Task brief »
Copy the listing exactly, please, and keep every picture out of it.

◇ ◇ ◇ ◇ ◇ ◇ ◇

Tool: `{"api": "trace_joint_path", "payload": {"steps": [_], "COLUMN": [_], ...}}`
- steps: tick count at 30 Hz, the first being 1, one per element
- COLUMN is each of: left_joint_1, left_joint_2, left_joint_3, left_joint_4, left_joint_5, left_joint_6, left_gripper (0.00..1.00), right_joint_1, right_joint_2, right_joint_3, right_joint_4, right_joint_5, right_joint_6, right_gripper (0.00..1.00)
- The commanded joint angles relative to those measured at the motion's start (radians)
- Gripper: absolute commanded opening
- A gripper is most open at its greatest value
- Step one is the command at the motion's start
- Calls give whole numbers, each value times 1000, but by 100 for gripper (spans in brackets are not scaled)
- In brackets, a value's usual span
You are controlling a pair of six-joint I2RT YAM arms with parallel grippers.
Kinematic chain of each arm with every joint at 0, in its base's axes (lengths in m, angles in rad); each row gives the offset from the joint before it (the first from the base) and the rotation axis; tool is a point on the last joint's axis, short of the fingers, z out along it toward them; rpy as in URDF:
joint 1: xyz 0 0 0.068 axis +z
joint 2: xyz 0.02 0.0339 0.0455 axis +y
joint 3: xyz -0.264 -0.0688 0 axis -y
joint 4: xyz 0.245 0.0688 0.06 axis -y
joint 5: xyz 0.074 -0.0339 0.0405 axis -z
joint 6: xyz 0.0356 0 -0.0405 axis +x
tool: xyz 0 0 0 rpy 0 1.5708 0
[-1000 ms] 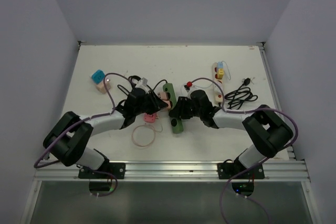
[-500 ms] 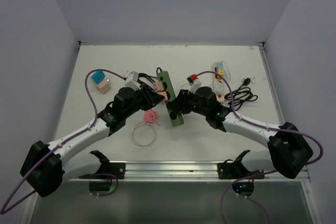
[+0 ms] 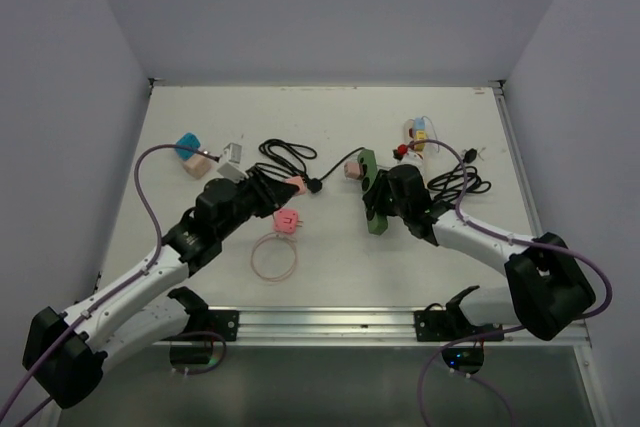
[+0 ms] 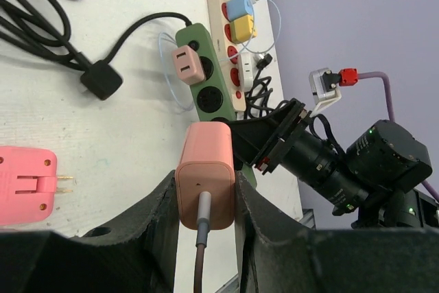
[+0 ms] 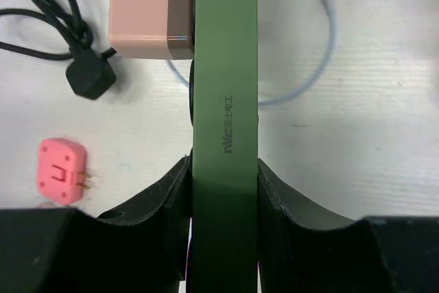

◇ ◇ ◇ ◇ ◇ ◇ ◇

Task result »
Tool: `{"api": "trace_joint_path", "payload": {"steps": [_], "COLUMN": [_], ...}}`
- steps: tick count at 30 Hz, the first being 1, one per element
- COLUMN is each of: left_joint_1, left_joint_2, left_joint_3, left_joint_4, left_joint_5, left_joint_6, left_gripper (0.00..1.00), right_joint_1, right_joint_2, right_joint_3, right_joint_4, right_joint_5, right_joint_6, right_gripper (0.00..1.00)
- The commanded joint angles relative to those measured at the motion's start (radians)
- Gripper: absolute commanded opening
- A gripper is most open at its greatest value
- Step one is the command at the motion's start
- Calls give whole numbers, each value times 1000, but by 100 for gripper (spans in brackets are not scaled)
- In brackets, a value's usual span
You are controlling a pair of six-joint I2RT YAM arms with parallel grippers.
Kinematic chain of each arm with every joint at 0, in its base's axes (lengths in m, angles in rad); each row gives the offset from the joint before it (the first from the base) and the rotation axis; tool is a point on the last joint's axis, short of the fingers, z out along it toward them; rpy as in URDF:
joint 1: xyz 0 0 0.068 axis +z
joint 2: xyz 0.02 0.0339 0.0455 axis +y
joint 3: xyz -0.264 -0.0688 0 axis -y
joint 4: xyz 0.245 0.0688 0.06 axis -y
joint 5: xyz 0.074 -0.0339 0.0405 axis -z
joint 6: xyz 0.0356 0 -0.0405 axis +x
tool: xyz 0 0 0 rpy 0 1.5708 0
[-1000 ms] 
[-500 ms] 
[+0 ms] 
[+0 ms] 
[+0 ms] 

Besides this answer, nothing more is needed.